Palestinian embroidery artist and scholar Susan Muaddi Darraj describes her rage of walking through American department stores and seeing the 8-pointed star tatreez motif commodified as Christmas decorations.² Today, this pattern circulates globally on Western retail products marketed as generic "snowflakes" or seasonal décor, completely severed from its Palestinian origins.
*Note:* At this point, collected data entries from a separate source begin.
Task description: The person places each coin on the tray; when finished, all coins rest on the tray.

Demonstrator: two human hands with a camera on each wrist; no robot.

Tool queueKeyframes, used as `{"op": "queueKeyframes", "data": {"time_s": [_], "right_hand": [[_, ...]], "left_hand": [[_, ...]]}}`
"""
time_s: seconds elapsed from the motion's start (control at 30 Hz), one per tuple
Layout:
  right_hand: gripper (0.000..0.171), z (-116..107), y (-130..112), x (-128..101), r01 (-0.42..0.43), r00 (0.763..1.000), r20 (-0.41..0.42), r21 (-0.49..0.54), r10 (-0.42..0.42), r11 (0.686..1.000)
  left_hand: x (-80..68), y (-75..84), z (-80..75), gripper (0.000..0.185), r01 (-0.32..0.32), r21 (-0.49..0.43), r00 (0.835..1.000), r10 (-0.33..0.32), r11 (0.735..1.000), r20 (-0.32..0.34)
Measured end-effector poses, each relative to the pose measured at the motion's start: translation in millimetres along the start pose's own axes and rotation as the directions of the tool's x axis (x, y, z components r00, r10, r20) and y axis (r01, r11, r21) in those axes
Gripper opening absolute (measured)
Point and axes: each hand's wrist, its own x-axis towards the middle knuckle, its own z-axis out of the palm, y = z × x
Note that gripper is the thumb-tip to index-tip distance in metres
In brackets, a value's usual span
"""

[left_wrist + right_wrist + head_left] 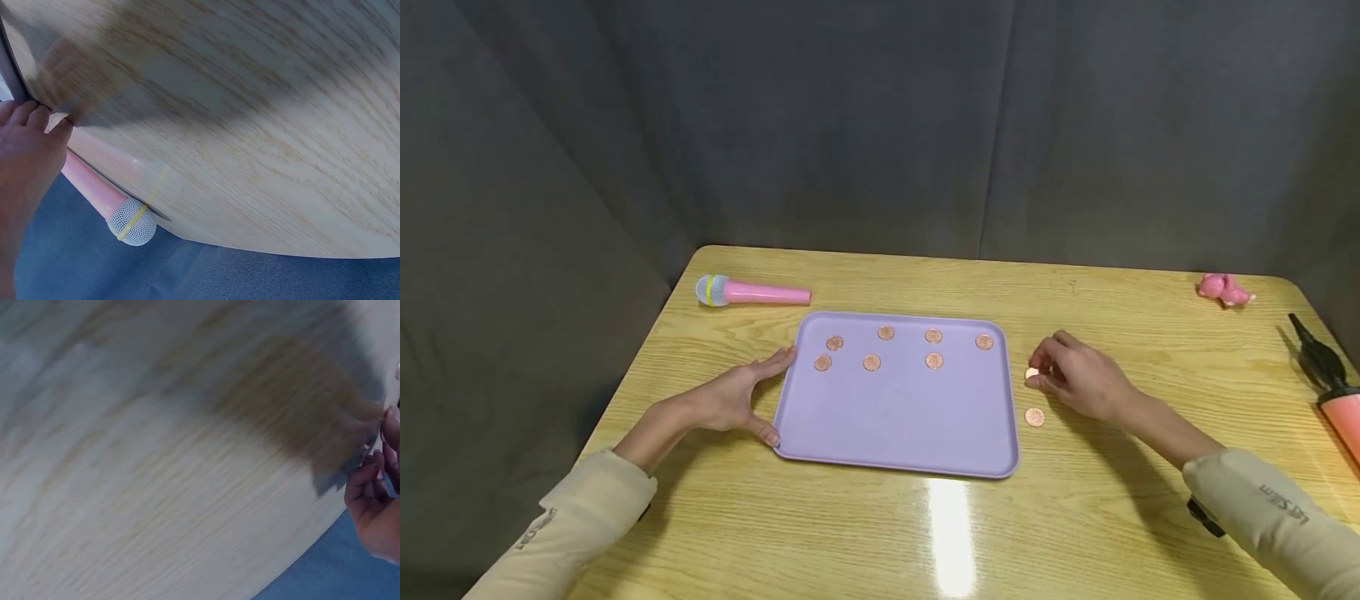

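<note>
A lilac tray (898, 412) lies on the wooden table, with several copper-coloured coins (871, 362) in two rough rows across its far half. At its left side, my left hand (730, 400) touches the rim, fingertips higher up and thumb near the lower left corner. Just beyond the tray's right edge my right hand (1086, 379) pinches a copper-coloured coin (1031, 375) between thumb and fingers, low over the table. A second loose coin (1034, 417) lies flat below it. In the right wrist view the right hand (375, 494) has curled fingers; the coin is hard to make out there.
A pink toy microphone (767, 293) lies behind the tray at the far left. Toward the far right corner sits a small pink figure (1223, 289). A pump-like thing with a black nozzle (1321, 360) and orange-pink body (1345, 421) lies at the right edge.
</note>
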Motion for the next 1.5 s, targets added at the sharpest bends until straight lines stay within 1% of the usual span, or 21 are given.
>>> {"op": "queueKeyframes", "data": {"time_s": [0.1,0.17,0.23,0.33,0.4,0.5,0.53,0.67,0.77,0.9,1.1,1.5], "right_hand": [[0.017,-2.3,-2.6,5.2,-0.056,0.998,0.018,0.134,0.054,0.989],[0.016,-2.0,-4.7,10.2,-0.110,0.994,0.018,0.228,0.108,0.967],[0.015,-1.7,-7.9,16.0,-0.165,0.985,0.008,0.312,0.171,0.936],[0.014,-0.8,-14.5,25.6,-0.230,0.969,-0.006,0.354,0.248,0.906],[0.013,0.2,-20.2,31.6,-0.260,0.960,-0.001,0.377,0.282,0.889],[0.011,3.5,-30.0,38.5,-0.273,0.957,0.022,0.394,0.288,0.878],[0.010,5.3,-33.1,40.0,-0.269,0.959,0.030,0.398,0.280,0.877],[0.004,12.1,-42.0,43.3,-0.234,0.971,0.050,0.384,0.233,0.893],[0.004,16.4,-44.1,43.2,-0.207,0.978,0.054,0.362,0.201,0.909],[0.005,18.5,-44.5,41.9,-0.193,0.981,0.055,0.348,0.186,0.918],[0.004,19.6,-44.5,40.4,-0.191,0.982,0.072,0.334,0.177,0.923],[0.005,21.9,-43.5,37.9,-0.198,0.980,0.088,0.339,0.179,0.920]], "left_hand": [[-0.3,-0.5,0.9,0.126,0.000,-0.004,1.000,0.000,1.000,0.002],[-0.8,-1.0,1.2,0.126,0.000,-0.004,1.000,0.000,1.000,0.002],[-1.3,-1.4,1.1,0.126,-0.002,-0.003,1.000,0.002,1.000,-0.002],[-1.4,-1.6,0.6,0.126,-0.005,0.006,1.000,0.005,1.000,-0.009],[-0.8,-1.4,0.2,0.126,-0.011,0.011,1.000,0.011,1.000,-0.011],[0.3,-1.2,0.0,0.126,-0.018,0.011,1.000,0.018,1.000,-0.007],[0.6,-1.1,0.1,0.126,-0.021,0.010,1.000,0.021,1.000,-0.007],[0.9,-0.9,0.7,0.126,-0.027,0.008,1.000,0.027,1.000,-0.006],[0.1,-0.6,1.0,0.127,-0.020,0.004,1.000,0.020,1.000,-0.007],[-0.3,-0.9,0.8,0.127,-0.017,-0.001,1.000,0.017,1.000,-0.008],[0.0,-2.4,0.4,0.126,-0.027,0.001,1.000,0.027,1.000,-0.010],[0.0,-2.2,0.4,0.126,-0.013,-0.001,1.000,0.013,1.000,-0.006]]}}
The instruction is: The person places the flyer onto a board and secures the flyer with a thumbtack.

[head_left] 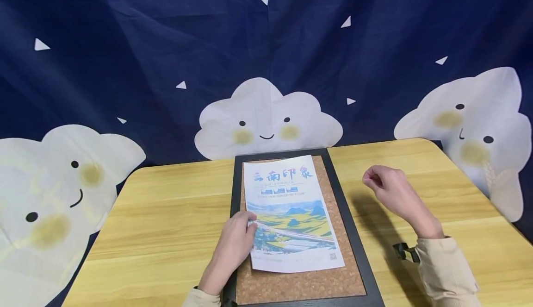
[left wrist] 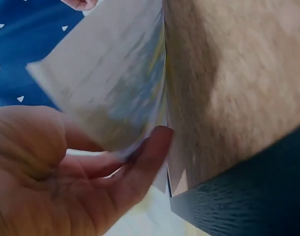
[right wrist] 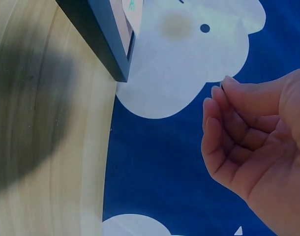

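A printed poster [head_left: 291,205] with a yellow-field landscape lies on a cork board [head_left: 300,284] set in a black frame [head_left: 354,237] in the middle of the wooden table [head_left: 166,214]. My left hand [head_left: 245,224] holds the poster's left edge; in the left wrist view the paper [left wrist: 110,88] curls up off the cork [left wrist: 228,88] against my fingers [left wrist: 145,152]. My right hand [head_left: 372,180] hovers above the table to the right of the frame, fingers curled. Its thumb and forefinger [right wrist: 220,91] pinch something tiny and dark that I cannot identify.
A dark blue cloth [head_left: 166,43] printed with smiling white clouds hangs behind the table and drapes past both ends. Bare wood lies on either side of the frame. The frame's corner [right wrist: 98,34] reaches close to the table's far edge.
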Available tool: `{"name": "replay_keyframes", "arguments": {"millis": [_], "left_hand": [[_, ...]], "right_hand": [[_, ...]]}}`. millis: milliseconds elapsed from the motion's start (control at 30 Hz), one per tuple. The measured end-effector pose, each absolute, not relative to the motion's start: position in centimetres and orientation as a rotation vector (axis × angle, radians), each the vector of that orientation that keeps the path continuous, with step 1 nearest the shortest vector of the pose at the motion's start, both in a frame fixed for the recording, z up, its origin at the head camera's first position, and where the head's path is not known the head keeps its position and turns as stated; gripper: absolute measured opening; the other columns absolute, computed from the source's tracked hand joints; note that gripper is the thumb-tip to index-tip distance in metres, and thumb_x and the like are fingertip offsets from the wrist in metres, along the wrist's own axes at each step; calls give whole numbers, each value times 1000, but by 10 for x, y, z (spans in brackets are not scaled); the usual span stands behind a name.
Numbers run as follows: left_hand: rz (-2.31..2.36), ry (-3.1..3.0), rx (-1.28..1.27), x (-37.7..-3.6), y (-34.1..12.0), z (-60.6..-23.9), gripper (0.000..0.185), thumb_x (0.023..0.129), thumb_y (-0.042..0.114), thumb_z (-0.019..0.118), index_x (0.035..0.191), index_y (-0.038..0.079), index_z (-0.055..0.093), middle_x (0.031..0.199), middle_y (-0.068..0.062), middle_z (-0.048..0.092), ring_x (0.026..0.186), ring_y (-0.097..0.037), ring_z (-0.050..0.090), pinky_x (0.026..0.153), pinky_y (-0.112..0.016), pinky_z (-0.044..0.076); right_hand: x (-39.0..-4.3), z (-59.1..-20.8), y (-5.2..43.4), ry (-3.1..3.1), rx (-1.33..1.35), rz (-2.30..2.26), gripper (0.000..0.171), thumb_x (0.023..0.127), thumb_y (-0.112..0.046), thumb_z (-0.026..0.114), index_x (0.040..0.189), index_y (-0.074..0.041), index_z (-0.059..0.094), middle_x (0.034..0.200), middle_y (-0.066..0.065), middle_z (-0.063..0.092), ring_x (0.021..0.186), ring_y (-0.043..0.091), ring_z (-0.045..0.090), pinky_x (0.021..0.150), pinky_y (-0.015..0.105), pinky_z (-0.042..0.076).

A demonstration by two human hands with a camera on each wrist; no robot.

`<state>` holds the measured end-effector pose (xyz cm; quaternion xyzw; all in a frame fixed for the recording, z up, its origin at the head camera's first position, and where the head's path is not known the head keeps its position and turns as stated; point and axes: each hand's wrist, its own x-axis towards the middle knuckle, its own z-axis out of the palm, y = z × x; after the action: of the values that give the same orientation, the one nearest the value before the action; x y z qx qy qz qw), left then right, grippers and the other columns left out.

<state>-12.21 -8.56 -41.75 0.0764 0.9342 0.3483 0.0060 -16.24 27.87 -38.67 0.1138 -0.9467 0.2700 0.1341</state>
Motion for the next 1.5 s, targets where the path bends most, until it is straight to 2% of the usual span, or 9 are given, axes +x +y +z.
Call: {"name": "replay_keyframes", "arguments": {"millis": [233,800,900,1067,1333,1500], "left_hand": [[995,2859,270,-125,-88,-421,20,98,1,65,115,-9,69,118,-22,68,110,-38,65,87,-52,55],[968,2828,303,-123,-90,-419,20,95,-9,64,113,-5,71,118,-22,69,116,-41,64,93,-56,54],[989,2839,291,-124,-89,-418,26,95,-10,64,120,-5,69,122,-23,68,117,-41,64,92,-55,55],[1038,2848,240,-125,-88,-419,45,93,-11,65,138,-6,59,136,-28,62,128,-45,58,99,-57,51],[1011,2828,266,-125,-88,-422,45,92,-13,66,136,-8,59,135,-29,62,126,-45,60,98,-57,52],[1019,2820,220,-124,-85,-424,50,92,-13,64,141,-11,54,139,-31,59,128,-46,58,100,-58,51]], "right_hand": [[-162,-385,278,-2752,318,786,10,97,-1,69,87,-4,70,73,-1,62,62,14,49,58,31,41],[-161,-386,278,-2738,319,764,8,96,-2,71,88,-4,71,74,0,64,62,12,49,57,30,41],[-162,-386,278,-2747,313,764,8,96,-2,71,88,-4,71,74,0,64,63,13,50,58,30,42],[-162,-385,278,-2757,305,770,8,96,-1,71,89,-4,71,76,0,65,65,14,51,59,31,43],[-162,-385,280,-2750,309,773,5,97,-2,71,92,-2,72,79,2,68,66,14,52,61,32,44],[-161,-387,280,-2690,329,776,5,97,-2,72,92,0,72,82,1,70,68,13,55,61,31,46]]}}
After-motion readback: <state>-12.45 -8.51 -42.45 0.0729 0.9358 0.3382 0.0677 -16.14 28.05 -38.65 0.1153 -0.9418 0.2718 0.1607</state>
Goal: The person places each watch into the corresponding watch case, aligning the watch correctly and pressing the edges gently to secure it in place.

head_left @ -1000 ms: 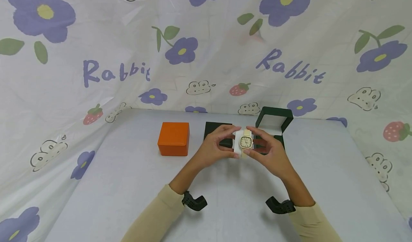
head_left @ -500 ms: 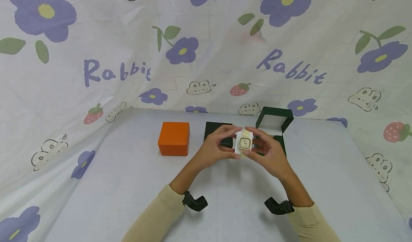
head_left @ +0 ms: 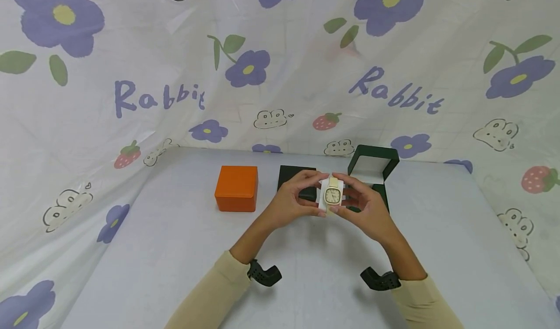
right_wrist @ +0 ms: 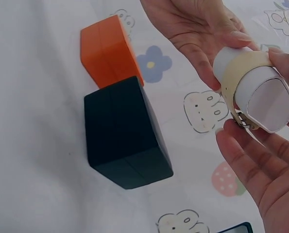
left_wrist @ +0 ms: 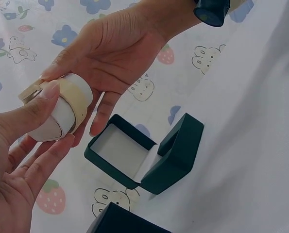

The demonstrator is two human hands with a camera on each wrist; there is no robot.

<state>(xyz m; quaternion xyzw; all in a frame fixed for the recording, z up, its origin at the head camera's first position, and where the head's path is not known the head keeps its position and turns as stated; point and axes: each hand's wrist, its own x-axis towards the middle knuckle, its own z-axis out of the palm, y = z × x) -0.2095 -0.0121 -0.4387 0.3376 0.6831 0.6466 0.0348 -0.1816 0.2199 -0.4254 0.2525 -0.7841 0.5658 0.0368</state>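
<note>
A wristwatch [head_left: 333, 196] with a squarish gold-rimmed face and a cream strap [right_wrist: 246, 65] is wrapped around a white cushion [left_wrist: 81, 83]. Both hands hold it up over the table, its face toward the head camera. My left hand [head_left: 288, 200] grips the cushion's left end between thumb and fingers. From the other side my right hand [head_left: 372, 210] pinches the watch, fingertips at its top and the thumb at the lower strap. Behind the right hand stands an open dark green box [head_left: 372, 151] with a white lining, its lower part mostly hidden.
A closed dark box [head_left: 294, 172] sits behind the left hand, partly covered by it. Further left stands a closed orange box [head_left: 237, 188]. A white cloth [head_left: 284, 95] printed with flowers, rabbits and strawberries hangs at the back of the pale table [head_left: 175, 270].
The watch and the right hand have shifted very slightly left, and the face sits a little lower in view. The left hand and the boxes stay put.
</note>
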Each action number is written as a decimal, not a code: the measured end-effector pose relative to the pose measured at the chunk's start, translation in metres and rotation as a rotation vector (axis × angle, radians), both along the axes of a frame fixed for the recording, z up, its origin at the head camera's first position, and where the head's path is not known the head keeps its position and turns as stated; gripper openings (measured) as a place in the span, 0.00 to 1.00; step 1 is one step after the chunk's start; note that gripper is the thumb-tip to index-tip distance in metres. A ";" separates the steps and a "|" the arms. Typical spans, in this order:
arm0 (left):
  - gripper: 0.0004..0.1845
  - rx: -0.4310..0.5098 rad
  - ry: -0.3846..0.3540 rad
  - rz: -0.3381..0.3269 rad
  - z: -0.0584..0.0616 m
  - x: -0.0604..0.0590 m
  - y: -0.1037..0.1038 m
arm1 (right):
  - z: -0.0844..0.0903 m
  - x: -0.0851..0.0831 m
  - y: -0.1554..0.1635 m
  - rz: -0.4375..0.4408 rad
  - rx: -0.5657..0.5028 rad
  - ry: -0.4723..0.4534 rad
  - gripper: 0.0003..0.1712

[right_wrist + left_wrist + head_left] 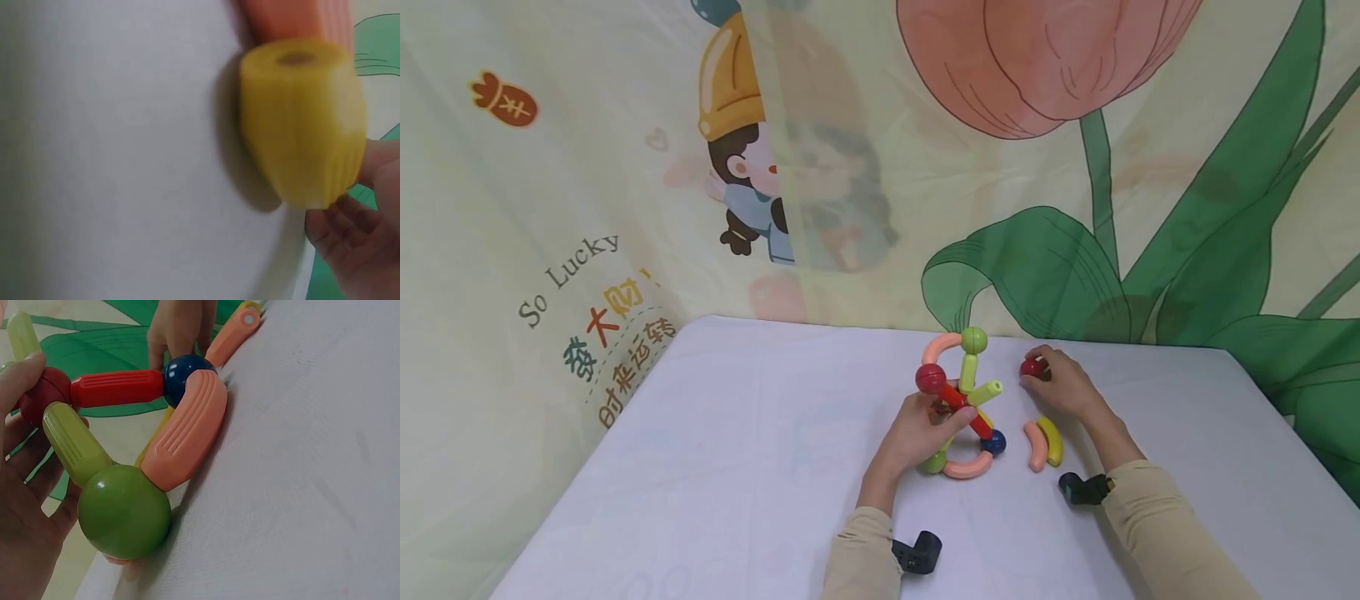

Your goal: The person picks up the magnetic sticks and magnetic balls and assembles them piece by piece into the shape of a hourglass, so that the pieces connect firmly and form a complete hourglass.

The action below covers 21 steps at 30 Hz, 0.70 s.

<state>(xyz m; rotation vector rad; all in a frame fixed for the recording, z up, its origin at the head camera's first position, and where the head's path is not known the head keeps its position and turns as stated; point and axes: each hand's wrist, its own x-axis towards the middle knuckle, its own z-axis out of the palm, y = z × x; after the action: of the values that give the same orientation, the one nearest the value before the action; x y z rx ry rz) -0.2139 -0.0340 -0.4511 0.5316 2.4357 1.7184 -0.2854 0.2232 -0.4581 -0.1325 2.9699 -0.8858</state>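
My left hand point(916, 431) grips the middle of a standing model built from toy rods and balls, with its thumb at the central red ball point(47, 397). Low on the model, a green ball point(125, 511), a curved pink rod point(967, 467) and a blue ball point(993, 442) are joined near the table. Higher up are another red ball point(931, 379), a light green ball point(973, 340) and a straight light green rod point(986, 392) that sticks out to the right. To the right of the model, my right hand point(1066, 390) pinches a loose red ball point(1030, 367) with its fingertips.
Between my hands, a loose curved pink rod point(1036, 446) and a curved yellow rod point(1051, 442) lie side by side on the white table point(737, 467). A printed cloth point(850, 292) hangs behind the table's far edge.
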 end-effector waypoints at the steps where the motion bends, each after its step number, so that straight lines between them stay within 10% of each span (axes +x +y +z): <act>1: 0.25 0.001 0.001 0.000 0.000 0.000 0.000 | 0.000 0.000 0.000 -0.012 -0.001 -0.006 0.29; 21: 0.24 0.015 0.009 -0.009 -0.003 -0.001 -0.001 | -0.011 0.012 0.013 -0.254 -0.354 0.065 0.44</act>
<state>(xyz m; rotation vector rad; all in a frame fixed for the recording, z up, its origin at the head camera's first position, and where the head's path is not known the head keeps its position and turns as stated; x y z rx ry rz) -0.2147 -0.0352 -0.4539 0.5520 2.4251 1.7356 -0.2729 0.2358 -0.4690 0.2165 2.8982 -1.4583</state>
Unlike other tatreez motifs that remain culturally intact, the 8-pointed star appears on mass-produced sweaters, home goods, and holiday merchandise throughout Western retail, with no acknowledgment of Palestinian authorship. Palestinian scholars and community members recognise their own cultural heritage in these products, a recognition that reveals both the depth of erasure and the urgency of reclamation.²

This was the result of colonial processes during the British Mandate period that systematically extracted, renamed, and commodified Palestinian cultural patterns.¹ Local Palestinian names like “crushed sugar” were erased, replaced by terms like “Bethlehem Star,” now further decontextualised as “snowflakes.”¹ ² Cultural symbols became commercialised products while Palestinian voices remain marginalised and silenced. This pattern's widespread appropriation makes it both the most erased and the most strategic to reclaim.

Tradition

Traditional Palestinian thobe from Innabah (between Lyd and Ramleh), early 20th century. © Roba Yusuf via The Thobe Project.
Appropriation

Knitted sweater marketed as “Christmas Ugly Sweater” with the same 8-pointed star sold for USD $33.98 at Walmart.